W kolejnej dekadzie, czyli w latach 70., królował „Ojciec chrzestny” – wspólny sukces Francisa Forda Coppoli i Maria Puzo – ale wielkie wrażenie wywarła także historia znana jako „Lot nad kukułczym gniazdem”. Ten przejmujący zapis zniewolenia i pragnienia wolności z brawurową kreacją Jacka Nicholsona, który mógł nie dostać głównej roli, to adaptacja prozy Kena Keseya. Prawa do ekranizacji w 1963 roku zakupił Kirk Douglas, a następnie przekazał je swojemu synowi, Michaelowi. Legendarny aktor, Douglas senior, zastrzegł sobie jednak prawo wcielenia się w postać McMurphy’ego. Ostatecznie wyreżyserowany przez Miloša Formana obraz został nagrodzony również statuetką dla producenta filmowego, którym był Douglas junior. Kilka lat później, bo w latach 80., Forman nakręcił z kolei „Amadeusza” (1984) – muzyczną biografię wiedeńskiego geniusza, która powstała w oparciu o sztukę teatralną Petera Shaffera. Wspaniałe, choć nie idealne życie zapisane na muzycznej pięciolinii to kino wybitnie festiwalowe.

Orientalne piękno zapisano natomiast w „Ostatnim cesarzu”, biograficznym filmie Bernarda Bertolucciego, który powstał na podstawie autobiograficznej książki „Byłem ostatnim cesarzem Chin”. Jej autor, Aisin Gioro Puyi, zwany też Pu Yi, ostatni władca Chin przed ustanowieniem Republiki, swoje wspomnienia zapisywał w zeszytach, przebywając w więzieniu dla zbrodniarzy wojennych. Filmowa autobiografia – o wybitnej formie i niezwykle interesującej treści – stanowi pierwszy zachodni obraz wyreżyserowany w Zakazanym Mieście, dawnym pałacu cesarskim dynastii Ming i Quing, który znajduje się w centrum Pekinu.

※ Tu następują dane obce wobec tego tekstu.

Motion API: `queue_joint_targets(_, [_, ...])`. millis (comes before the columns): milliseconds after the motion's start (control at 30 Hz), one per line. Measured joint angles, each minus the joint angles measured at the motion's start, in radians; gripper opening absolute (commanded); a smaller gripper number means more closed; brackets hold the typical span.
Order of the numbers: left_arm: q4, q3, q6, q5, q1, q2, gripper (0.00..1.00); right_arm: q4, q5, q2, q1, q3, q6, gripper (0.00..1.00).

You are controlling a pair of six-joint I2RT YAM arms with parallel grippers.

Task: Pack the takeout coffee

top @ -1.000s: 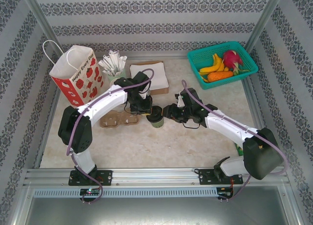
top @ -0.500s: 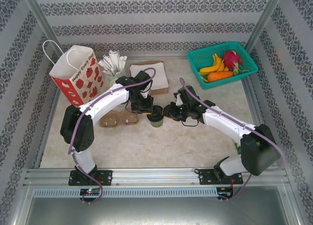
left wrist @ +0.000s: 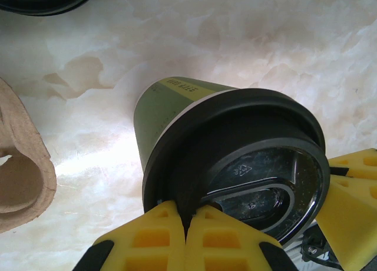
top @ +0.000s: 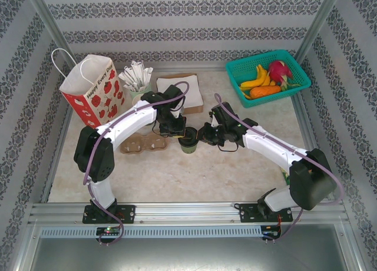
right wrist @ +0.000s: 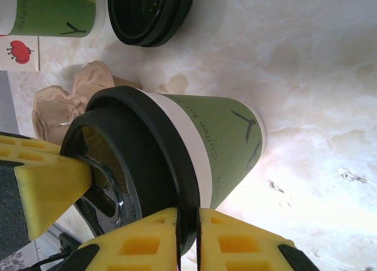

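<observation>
The takeout coffee [top: 188, 143], a small green cup with a black lid, stands mid-table between both arms. My left gripper [top: 178, 132] comes at it from the left. In the left wrist view its yellow fingers [left wrist: 147, 235] are shut on the near rim of the black lid [left wrist: 247, 165]. My right gripper [top: 202, 135] reaches in from the right, and in the right wrist view its fingers [right wrist: 241, 241] pinch the lid's rim [right wrist: 153, 159] above the green cup wall [right wrist: 227, 141]. The other gripper's yellow finger also shows on the lid's edge in the left wrist view and the right wrist view.
The red-flowered paper bag [top: 89, 91] stands open at the back left. A brown cup carrier [top: 141, 145] lies just left of the cup. Stacked black lids [right wrist: 150, 12], spare green cups [right wrist: 50, 12], napkins [top: 179, 91] and a green fruit basket [top: 268, 76] sit behind.
My right gripper has slid left up to the cup and closed its fingers onto the lid's rim. The left gripper has kept its hold and the cup has stayed in place.
</observation>
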Motion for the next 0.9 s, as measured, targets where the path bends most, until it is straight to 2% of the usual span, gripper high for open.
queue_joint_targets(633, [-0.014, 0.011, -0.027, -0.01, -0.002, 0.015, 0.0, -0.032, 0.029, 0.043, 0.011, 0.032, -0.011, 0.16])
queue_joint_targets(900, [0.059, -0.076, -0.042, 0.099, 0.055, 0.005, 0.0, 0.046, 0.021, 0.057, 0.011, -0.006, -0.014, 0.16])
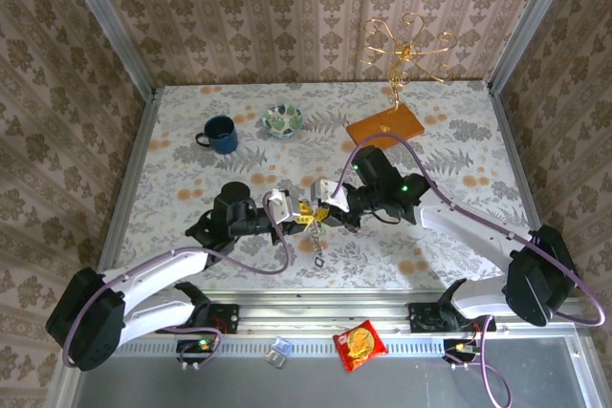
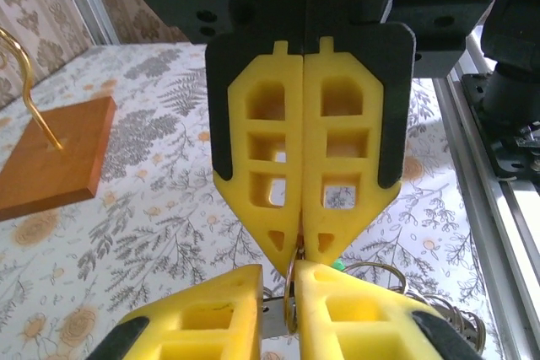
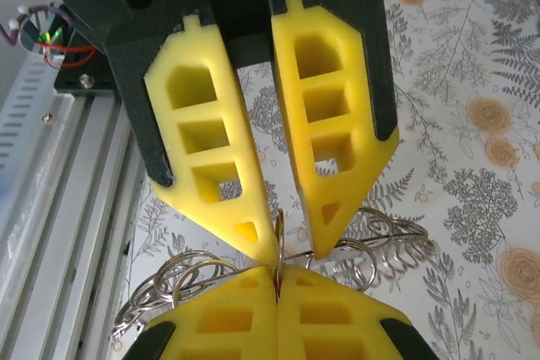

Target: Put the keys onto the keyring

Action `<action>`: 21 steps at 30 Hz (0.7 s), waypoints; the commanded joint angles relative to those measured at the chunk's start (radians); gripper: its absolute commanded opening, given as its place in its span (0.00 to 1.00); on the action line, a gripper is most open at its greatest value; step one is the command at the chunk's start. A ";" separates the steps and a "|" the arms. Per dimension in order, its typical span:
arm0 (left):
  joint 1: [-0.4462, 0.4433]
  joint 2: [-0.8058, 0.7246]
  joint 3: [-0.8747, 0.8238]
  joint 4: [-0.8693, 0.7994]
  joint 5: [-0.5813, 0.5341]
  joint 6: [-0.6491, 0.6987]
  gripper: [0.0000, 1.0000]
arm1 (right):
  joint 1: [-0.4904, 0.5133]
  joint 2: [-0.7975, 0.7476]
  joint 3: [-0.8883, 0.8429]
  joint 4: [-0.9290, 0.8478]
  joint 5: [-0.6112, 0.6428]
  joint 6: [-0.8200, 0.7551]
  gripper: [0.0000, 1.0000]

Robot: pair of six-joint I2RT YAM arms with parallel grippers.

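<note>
Left end effector (image 2: 278, 286) is closest in its own wrist view. Its yellow fingers sit a narrow gap apart with the keyring (image 2: 289, 301) standing upright in that gap, against the finger on the picture's right. There's some grey metal lower in the gap that I can't identify, and I can't tell whether it's actually clamping anything. Right end effector (image 2: 300, 252) faces it tip to tip, fingers fully together, keyring wire pinched in the seam at the tips. Right wrist view agrees: the ring runs straight into the closed seam. Key (image 2: 337, 265): only the bright green head peeks out, just beside the right end effector's tip and above the left one's finger. Blade is hidden, so can't tell if it's on the keyring. Bunch of loose split rings (image 3: 181, 282) sits around the pinch point, loops showing on both sides over the surface (image 1: 172, 174). Top view: both end effectors meet mid-surface, slightly toward the near edge, and a short chain (image 1: 316, 246) trails from the junction toward that edge. Well apart, toward the far side: blue mug (image 1: 220, 134), small patterned bowl (image 1: 283, 120) just right of it, gold wire stand (image 1: 406, 45) on a wooden base (image 1: 385, 126). Red snack packet (image 1: 359, 344) lies on the metal rail (image 1: 316, 327) between the arm bases.
</note>
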 commanded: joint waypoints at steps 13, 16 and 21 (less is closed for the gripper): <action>0.010 -0.025 0.011 0.002 0.046 0.028 0.00 | -0.067 -0.128 -0.073 0.090 -0.019 0.130 0.37; 0.012 -0.029 -0.026 0.108 0.056 -0.018 0.00 | -0.077 -0.149 -0.126 0.134 -0.039 0.175 0.37; 0.013 -0.023 -0.067 0.209 0.060 -0.055 0.00 | -0.074 -0.142 -0.167 0.208 -0.080 0.242 0.36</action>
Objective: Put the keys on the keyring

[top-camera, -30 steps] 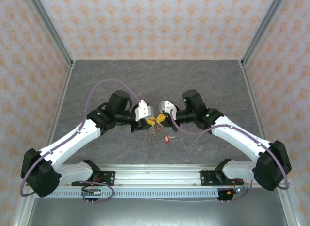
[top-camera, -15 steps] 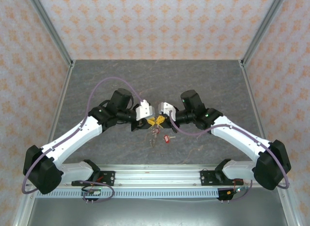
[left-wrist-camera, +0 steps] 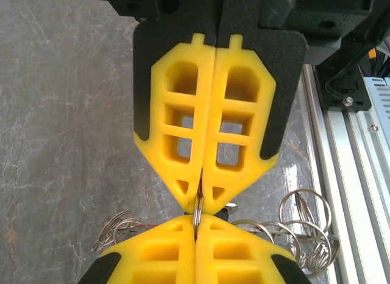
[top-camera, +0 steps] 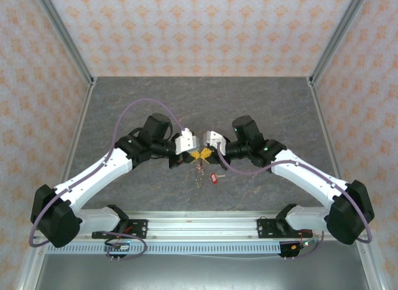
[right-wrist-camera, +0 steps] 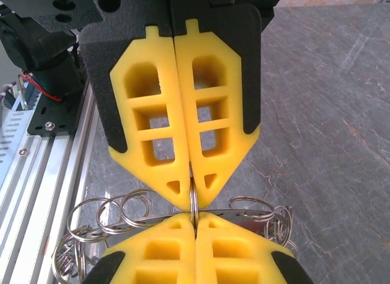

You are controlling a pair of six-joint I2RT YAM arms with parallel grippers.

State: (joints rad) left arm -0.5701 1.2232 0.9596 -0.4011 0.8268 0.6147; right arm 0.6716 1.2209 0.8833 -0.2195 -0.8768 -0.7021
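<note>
Nearest, along the front edge, an aluminium rail (top-camera: 199, 226) carries both arm bases. Beyond it, on the grey stone-patterned surface (top-camera: 199, 103), a red-tagged key (top-camera: 215, 177) lies flat. It sits just to the right of a small bunch of keys (top-camera: 198, 172), thin grey metal with a fleck of red and too small from above to count. Whether the bunch dangles or rests on the surface cannot be told from there.

Just behind the bunch, the two arms meet tip to tip near the middle of the surface. The left tool (left-wrist-camera: 196, 228) is fully closed, its yellow fingers pressed together with no gap between them. The right tool (right-wrist-camera: 195, 222) is closed the same way. Their points face each other and nearly touch, and both nip the same stretch of the keyring (right-wrist-camera: 193, 203). It shows edge-on as a thin grey wire running from one pair of tips into the other.

From the right wrist, a flat grey metal band runs sideways just past the tips. Small split rings (right-wrist-camera: 70, 256) cluster along it in overlapping loops on both sides, bright and silvery. From the left wrist the same loops show to either side of the closed tips.

Farther back, the surface runs to the orange-patterned walls (top-camera: 199, 28).
</note>
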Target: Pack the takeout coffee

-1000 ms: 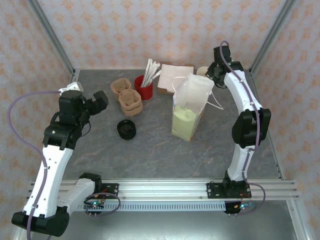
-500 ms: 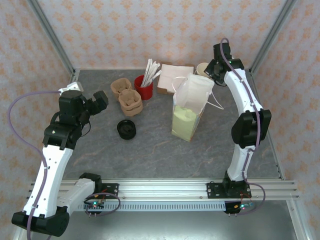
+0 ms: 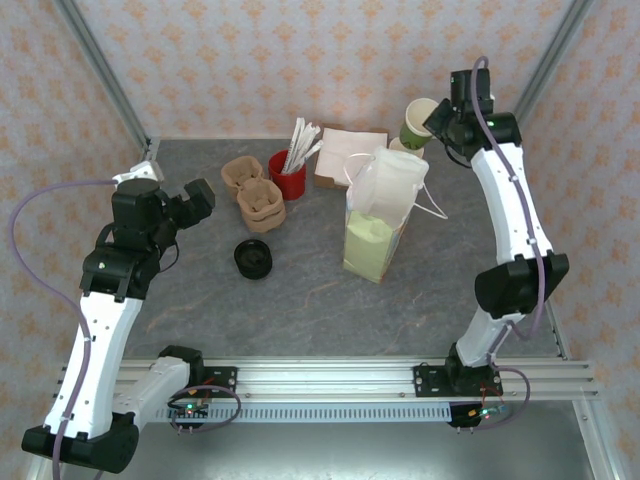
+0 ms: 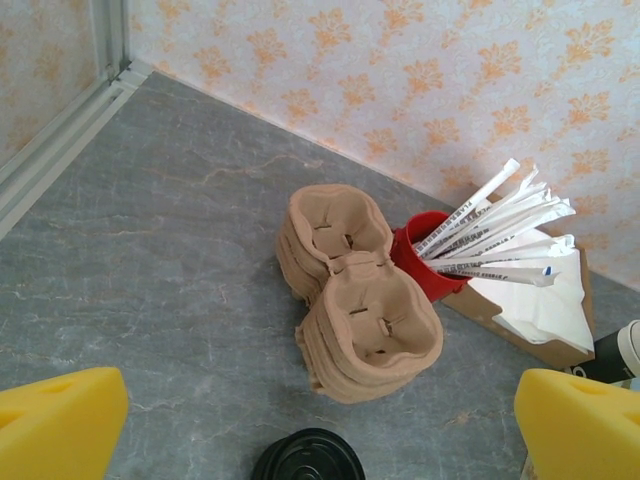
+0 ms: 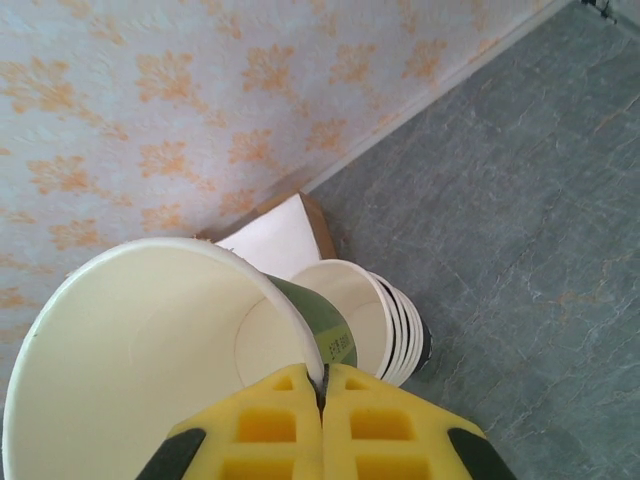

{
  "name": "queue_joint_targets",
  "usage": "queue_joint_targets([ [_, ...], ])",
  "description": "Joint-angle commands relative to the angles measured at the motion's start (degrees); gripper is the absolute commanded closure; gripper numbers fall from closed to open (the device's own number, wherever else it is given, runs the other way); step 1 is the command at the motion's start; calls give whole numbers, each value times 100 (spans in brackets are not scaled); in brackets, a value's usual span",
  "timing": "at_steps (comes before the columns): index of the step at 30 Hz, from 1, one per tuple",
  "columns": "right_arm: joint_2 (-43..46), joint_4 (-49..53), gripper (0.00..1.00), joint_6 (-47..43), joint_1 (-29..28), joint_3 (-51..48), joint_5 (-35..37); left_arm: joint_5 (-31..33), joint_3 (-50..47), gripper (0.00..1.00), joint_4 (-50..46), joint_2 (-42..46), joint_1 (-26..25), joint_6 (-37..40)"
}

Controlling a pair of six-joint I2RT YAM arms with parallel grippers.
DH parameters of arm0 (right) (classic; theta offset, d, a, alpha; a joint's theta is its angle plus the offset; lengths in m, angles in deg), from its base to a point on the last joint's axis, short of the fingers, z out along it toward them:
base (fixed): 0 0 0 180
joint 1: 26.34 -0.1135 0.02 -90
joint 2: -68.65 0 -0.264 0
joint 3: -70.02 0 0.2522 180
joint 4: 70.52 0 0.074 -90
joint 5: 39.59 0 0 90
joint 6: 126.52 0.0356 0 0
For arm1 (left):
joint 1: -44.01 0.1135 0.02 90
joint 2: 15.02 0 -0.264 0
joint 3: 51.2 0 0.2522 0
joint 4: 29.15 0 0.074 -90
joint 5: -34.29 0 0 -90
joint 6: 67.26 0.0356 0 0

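Big change first: the right arm (image 3: 510, 215) has swung up from the back right corner of the counter (image 3: 300, 300), and the right gripper (image 3: 447, 112) came up with an olive-green paper cup (image 3: 421, 122) in it. A second ago that gripper was down at the stack of cream cups (image 3: 404, 146). Now the cup hangs in the air just above the stack, clear of it. On the wrist view the yellow fingers (image 5: 270, 415) are pinched together on the cup's wall at the rim. The cup is open on top and looks empty, so I'd say this is the very start: it needs at least a lid before it goes near the bag.

Containers, big to small:

- The white paper bag (image 3: 385, 210) stands upright mid-counter with its mouth open. I can't tell what's inside; the lower part just looks pale yellow-green.
- The cardboard box (image 3: 345, 165) at the back holds white napkins (image 3: 350, 145).
- The pulp cup carriers (image 4: 350, 300) are stacked and empty.
- The red cup (image 4: 420, 262) is stuffed with wrapped straws (image 4: 495, 220).

A loose black lid (image 3: 254, 259) lies flat in front of the carriers, and it's probably what the cup needs next. The left gripper (image 3: 197, 202) hovers near the carriers, fingers spread wide, holding nothing.
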Motion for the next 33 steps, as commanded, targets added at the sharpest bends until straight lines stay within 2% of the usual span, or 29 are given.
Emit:
queue_joint_targets([
  [1,476,332,97,-132,-41,152,431,-124,236,0,-190,33,-51,-43],
  [8,1750,724,99,-381,76,-602,1351,-242,303,0,-212,42,-60,-17],
  [15,3247,1207,99,-553,473,-2394,1484,-374,55,0,-185,67,-116,-41],
  [18,3914,1519,100,-564,480,-3246,1336,-400,-147,0,-153,109,-136,-50],
  [22,4760,1668,100,-485,459,-4468,477,-425,-467,1,-78,139,-182,-85],
  [25,5445,1425,100,-350,265,-5482,172,-428,-677,1,-4,147,-222,-130],
  [28,5742,1014,100,-188,-126,-6197,-613,-426,-891,1,137,140,-252,-158],
  [33,5850,649,100,392,-1631,-6862,103,-403,-1129,1,267,60,-292,-192],
])
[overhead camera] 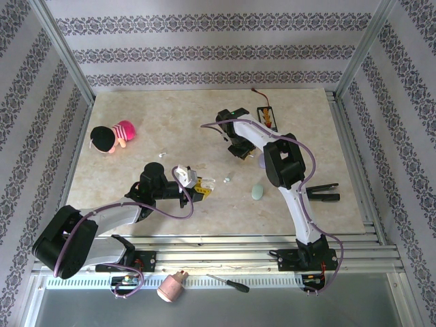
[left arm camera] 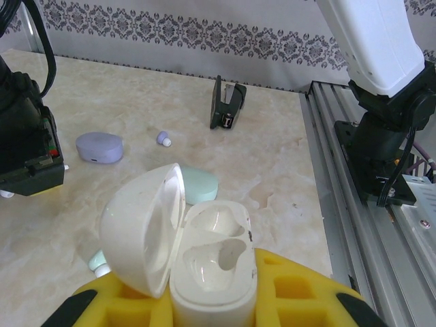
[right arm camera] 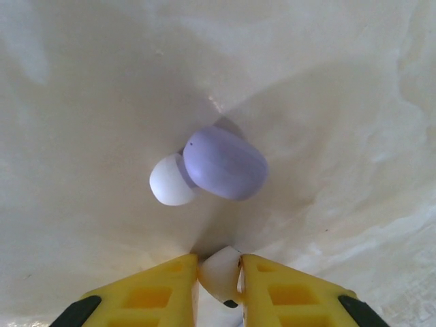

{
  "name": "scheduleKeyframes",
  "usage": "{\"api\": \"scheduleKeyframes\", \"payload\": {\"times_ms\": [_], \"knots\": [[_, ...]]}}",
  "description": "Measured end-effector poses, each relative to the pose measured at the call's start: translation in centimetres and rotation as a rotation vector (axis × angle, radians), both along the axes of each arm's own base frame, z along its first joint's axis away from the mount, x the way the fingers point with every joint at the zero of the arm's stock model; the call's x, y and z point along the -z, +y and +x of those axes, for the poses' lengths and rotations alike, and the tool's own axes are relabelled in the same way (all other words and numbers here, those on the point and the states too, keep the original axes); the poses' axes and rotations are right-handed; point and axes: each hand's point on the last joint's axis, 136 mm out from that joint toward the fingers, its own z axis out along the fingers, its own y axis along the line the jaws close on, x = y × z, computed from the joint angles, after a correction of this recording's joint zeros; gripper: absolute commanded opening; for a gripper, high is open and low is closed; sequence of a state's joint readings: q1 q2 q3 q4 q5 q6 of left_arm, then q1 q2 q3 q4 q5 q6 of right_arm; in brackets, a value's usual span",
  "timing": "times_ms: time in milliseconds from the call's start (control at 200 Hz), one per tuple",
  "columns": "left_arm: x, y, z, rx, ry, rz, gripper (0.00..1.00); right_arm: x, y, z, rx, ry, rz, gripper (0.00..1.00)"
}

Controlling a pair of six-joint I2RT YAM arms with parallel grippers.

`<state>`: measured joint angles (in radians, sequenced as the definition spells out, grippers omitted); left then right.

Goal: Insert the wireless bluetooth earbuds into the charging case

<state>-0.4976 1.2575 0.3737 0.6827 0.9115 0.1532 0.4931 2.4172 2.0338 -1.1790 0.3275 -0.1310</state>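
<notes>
We are looking at the left gripper clamping its yellow fingers on the white charging case. The fingers are pressing on both of its sides and are lifting it a little off the marble-patterned table. The case is sitting upright with its lid swung open to the left, and both moulded wells are showing bare. From above, we are seeing that gripper left of the table's middle, with the case in it.

Just behind the held case a pale green case is lying shut on the table, and a pale green earbud is resting low beside the open lid. Farther left a lavender case is sitting shut, near the dark body of the right arm's tool. A black clip is standing well beyond, towards the wall.

The right gripper is pointing down at the table, and its two yellow fingers are pinching a small white piece — both pads are appearing to touch it. Just ahead of those fingertips a lavender earbud is lying on the table with its white tip turned left, apart from the fingers.

At the far left — well away from both arms — a plush toy is lying on the table.
</notes>
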Motion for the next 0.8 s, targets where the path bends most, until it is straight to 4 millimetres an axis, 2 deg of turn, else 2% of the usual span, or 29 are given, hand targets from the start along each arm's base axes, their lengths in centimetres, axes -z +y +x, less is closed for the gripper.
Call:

Ostatnia dekada ubiegłego wieku to oczywiście „Lista Schindlera”. Amerykański dramat wojenny, który powstał na podstawie książki Thomasa Keneally’ego, bazuje na prawdziwych wydarzeniach historycznych – terrorze wojny, o którym opowiada Oskar Schindler, niemiecki przemysłowiec, który uratował ponad tysiąc Żydów. Aktorski popis Liama Neesona to dowód poświęcenia i niebywałej wrażliwości, która cechuje wielkich aktorów. Ciekawe jest też coś innego. Gdy materiał źródłowy jest wybitnie interesujący, jak choćby w „Milczeniu owiec”, również oscarowym widowisku z lat 90., to w połączeniu z talentem aktorskim może zagwarantować Oscara. Nawet jeśli występ trwa zaledwie 16 minut. Tak stało się właśnie w przypadku Anthony’ego Hopkinsa, który wcielił się w postać Hannibala Lectera, jednego z najbardziej przerażających, ale i charyzmatycznych morderców w dziejach fikcji. Thomas Harris, literacki ojciec rzeczonego, twórca bestsellerowych thrillerów psychologicznych, mógł być dumny z kinowego wyobrażenia.

Książka i film dziś

Początek nowego tysiąclecia to pojawienie się prawdziwego władcy, a właściwie... jego powrót. „Powrót króla”, czyli wielki sukces przywołanego na początku Petera Jacksona, dowodzi, że klasyka literatury fantastycznej stanowi materię niezwykle atrakcyjną zarówno dla czytelników, jak i widzów. Co ciekawe, Viggo Mortensena do udziału w ekranizacji i wcielenia się w postać Aragorna namówił syn aktora, wielki miłośnik prozy Tolkiena. O życiu kultowego literata już wkrótce dowiemy się więcej za sprawą biograficznego filmu „Tolkien”, dzięki któremu poznamy życiową drogę brytyjskiego twórcy, zanim stworzył niezwykły świat Śródziemia.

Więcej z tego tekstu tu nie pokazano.